The planets move around the Sun in elongated elliptical orbits, with the Sun at one of the two focal points of the ellipse.

The line segment connecting the Sun and the planet cuts off equal areas at equal intervals of time.

The squares of the periods of revolution of the planets around the Sun are referred to as cubes of the semi-major axes of their orbits.

Johannes Kepler had a sense of beauty. Throughout his adult life, he tried to prove that the solar system is a kind of mystical work of art. At first he tried to pair her device with five regular polyhedra classical ancient Greek geometry. (A regular polyhedron is a three-dimensional figure, all faces of which are equal regular polygons.) At the time of Kepler, six planets were known, which were supposed to be placed on rotating "crystal spheres". Kepler argued that these spheres are located in such a way that regular polyhedrons fit exactly between adjacent spheres. Between the two outer spheres - Saturn and Jupiter - he placed a cube inscribed in the outer sphere, in which, in turn, the inner sphere is inscribed; between the spheres of Jupiter and Mars - a tetrahedron (regular tetrahedron), etc. * Six spheres of the planets, five regular polyhedrons inscribed between them - it would seem, the very perfection?

Alas, comparing his model with the observed orbits of the planets, Kepler was forced to admit that the real behavior of celestial bodies does not fit into the slender framework outlined by him.
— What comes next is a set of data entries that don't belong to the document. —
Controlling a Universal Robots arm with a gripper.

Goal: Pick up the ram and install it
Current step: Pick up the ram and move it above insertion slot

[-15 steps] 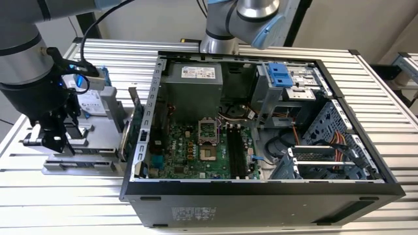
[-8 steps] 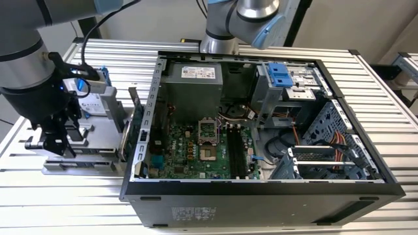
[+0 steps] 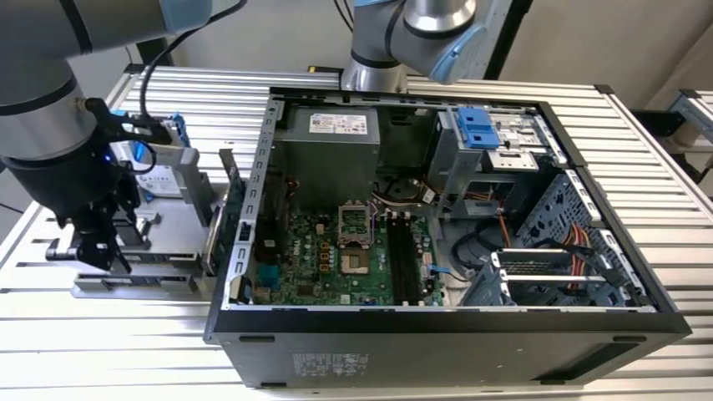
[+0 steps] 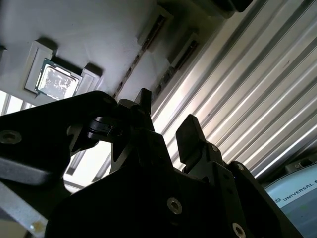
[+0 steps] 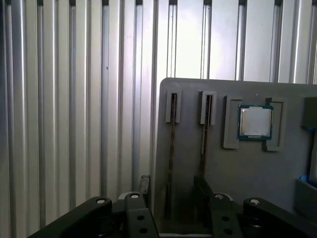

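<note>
Where the pincer hangs: the pincer (image 3: pixel 103 251) points straight down over a grey holder (image 5: pixel 257 173). The holder sits on the ribbed metal worktop (image 3: pixel 112 359), to the exterior view's left of the computer case (image 3: pixel 446 338).
Pincer state: the fingers (image 5: pixel 144 181) stand apart in both wrist views, with nothing clamped between them.
Ram: the ram (image 5: pixel 172 139) stands on edge in a narrow slot of the holder and shows as a thin dark strip. In the first wrist view it runs into the gap between the two fingers, with space on either side.
Neighbouring slot: a second strip (image 5: pixel 205 129) stands just beside the first and parallel to it.
Processor chip: the processor chip (image 5: pixel 255 121) lies flat in a square recess of the holder, beside the slots.
Case: it lies on its side with the panel off, and the motherboard (image 3: pixel 323 259) faces up.
</note>
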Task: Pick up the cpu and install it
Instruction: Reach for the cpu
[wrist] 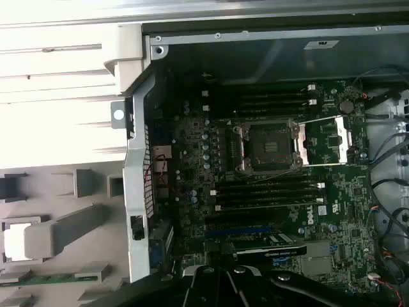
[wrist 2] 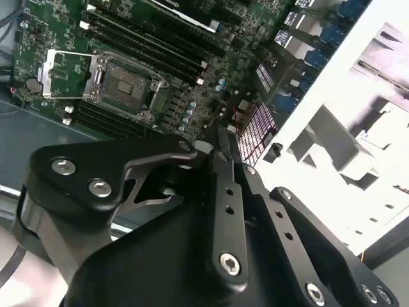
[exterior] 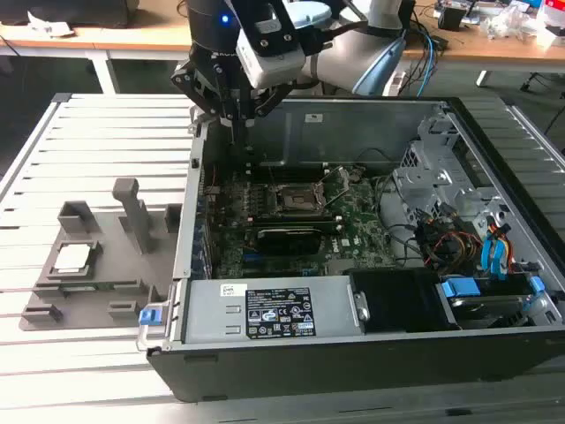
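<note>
Metal slats make up the pale table (exterior: 106, 132), and it carries everything we see. On it lies a black computer case (exterior: 353, 371) with its side off, taking up the middle and the exterior view's right of the table. The arm (exterior: 353, 53) reaches in from beyond the table's far edge. Along the case's near wall sits a grey box with a label (exterior: 265, 314), and beside it, toward the near corner on the exterior view's right, are blue-tipped cables (exterior: 494, 256).

A green motherboard (exterior: 353, 234) covers the floor of the case, and we see it in both wrist views too (wrist 2: 51, 38) (wrist: 332, 211). A grey holder (exterior: 97, 291) with upright posts rests on the table just beside the case, on the exterior view's left.

The gripper (exterior: 236, 128) hangs above the case's far corner on the exterior view's left, over the wall and touching nothing. Its fingers look pressed together with nothing between them, as both wrist views also suggest (wrist 2: 214, 144) (wrist: 220, 272).

The socket (exterior: 296, 199) sits near the middle of the motherboard, its metal lid swung open in both wrist views (wrist 2: 124, 80) (wrist: 268, 146).

The cpu (exterior: 72, 257) lies flat in a pocket of the holder, near the holder's edge farthest from the case, well apart from the gripper. A thin green memory stick (wrist: 38, 278) lies in the holder as well.
</note>
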Controlling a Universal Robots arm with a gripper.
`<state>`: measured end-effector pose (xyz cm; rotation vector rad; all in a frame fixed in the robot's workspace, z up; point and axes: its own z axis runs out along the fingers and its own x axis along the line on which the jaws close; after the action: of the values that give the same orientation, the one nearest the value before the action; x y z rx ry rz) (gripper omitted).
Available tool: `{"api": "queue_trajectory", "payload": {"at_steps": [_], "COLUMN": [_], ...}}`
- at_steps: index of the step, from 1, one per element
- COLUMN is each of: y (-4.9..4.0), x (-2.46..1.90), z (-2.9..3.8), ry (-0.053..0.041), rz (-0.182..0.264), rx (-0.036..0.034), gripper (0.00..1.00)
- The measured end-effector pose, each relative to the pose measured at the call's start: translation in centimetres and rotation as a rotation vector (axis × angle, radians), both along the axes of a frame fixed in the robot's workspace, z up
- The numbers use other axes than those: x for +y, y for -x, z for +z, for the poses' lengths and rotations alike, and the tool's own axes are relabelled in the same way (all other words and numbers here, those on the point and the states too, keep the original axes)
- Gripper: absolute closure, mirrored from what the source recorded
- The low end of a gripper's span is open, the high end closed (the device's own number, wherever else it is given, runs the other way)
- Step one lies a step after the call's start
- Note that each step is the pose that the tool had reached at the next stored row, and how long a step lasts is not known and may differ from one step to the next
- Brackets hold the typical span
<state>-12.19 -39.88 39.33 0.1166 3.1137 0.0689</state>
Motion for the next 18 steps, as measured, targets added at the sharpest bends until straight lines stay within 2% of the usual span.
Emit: {"api": "queue_trajectory", "payload": {"at_steps": [1,2,5,10,13,16,18], "y": [0.27,1.09,1.91,4.61,5.69,7.57,8.21], "x": [-0.01,0.0,0.0,0.0,0.0,0.0,0.0], "z": [0.01,0.0,0.0,0.0,0.0,0.0,0.0], "ry": [0.0001,0.0,0.0001,0.0001,0.0,0.0001,0.0001], "rz": [0.0,0.0,0.0,0.0,0.0,0.0,0.0], "rx": [0.0,0.0,0.0,-0.0002,-0.0003,-0.0003,-0.0003], "gripper": [0.89,0.89,0.89,0.89,0.89,0.89,0.89]}}
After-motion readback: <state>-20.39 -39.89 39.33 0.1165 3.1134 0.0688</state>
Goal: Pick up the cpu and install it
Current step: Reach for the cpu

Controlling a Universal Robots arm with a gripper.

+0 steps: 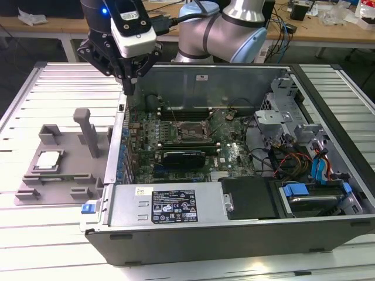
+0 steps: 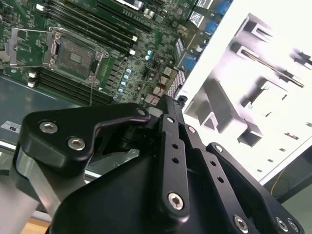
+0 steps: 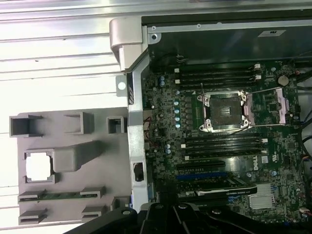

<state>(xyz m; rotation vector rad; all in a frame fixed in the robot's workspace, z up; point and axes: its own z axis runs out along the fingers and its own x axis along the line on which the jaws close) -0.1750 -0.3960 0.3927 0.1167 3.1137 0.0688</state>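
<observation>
A black gripper (image 1: 128,88) hangs closed and empty above the open computer case (image 1: 234,228), over the case wall on the exterior view's left. The cpu (image 1: 48,159) lies flat in a grey fixture (image 1: 64,178) on the table outside that wall, well apart from the gripper. The motherboard socket (image 1: 190,132) stands open.

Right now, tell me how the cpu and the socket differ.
The cpu lies on the grey fixture outside the case; the socket sits on the motherboard inside it. The cpu has a shiny silver top; the socket is a dark recess in a metal frame. The cpu is a solid chip; the socket looks empty. Both are square and lie flat.
</observation>
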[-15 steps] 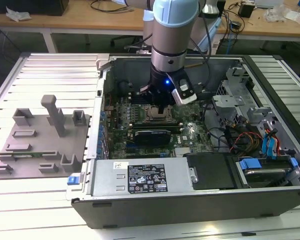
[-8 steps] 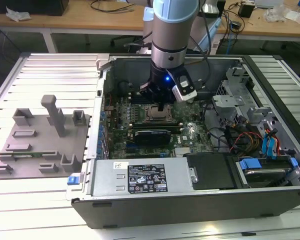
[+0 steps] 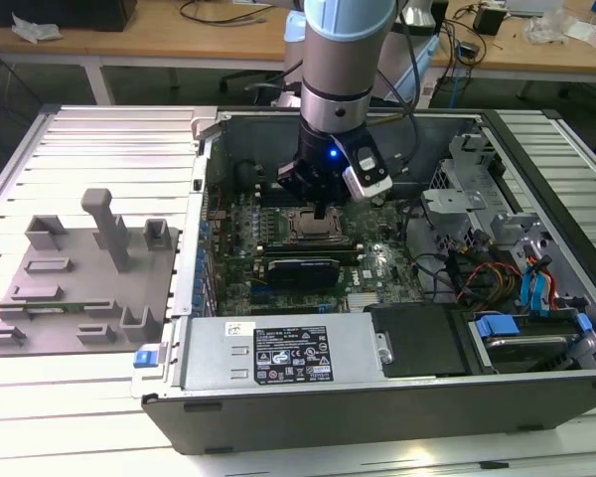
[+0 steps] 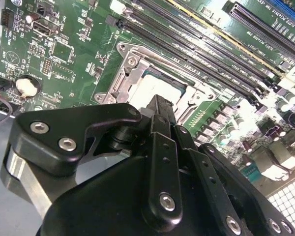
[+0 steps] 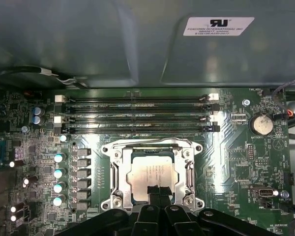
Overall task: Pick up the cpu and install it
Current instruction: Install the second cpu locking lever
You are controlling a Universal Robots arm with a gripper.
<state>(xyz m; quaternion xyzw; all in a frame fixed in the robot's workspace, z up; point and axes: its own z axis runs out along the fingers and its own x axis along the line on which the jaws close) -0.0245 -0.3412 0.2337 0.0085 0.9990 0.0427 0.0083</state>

According to the apt remark of the modern British biologist J. B. S. Haldane, "the idea of ​​the universe as a geometrically perfect work of art turned out to be another beautiful hypothesis, destroyed by ugly facts." The only surviving result of that youthful impulse of Kepler was a model of the solar system, made by the scientist himself and presented as a gift to his patron, Duke Frederick von Württemberg. In this beautifully executed metal artifact, all the orbital spheres of the planets and the regular polyhedrons inscribed in them are hollow containers that do not communicate with each other, which were supposed to be filled with various drinks on holidays to treat the guests of the duke.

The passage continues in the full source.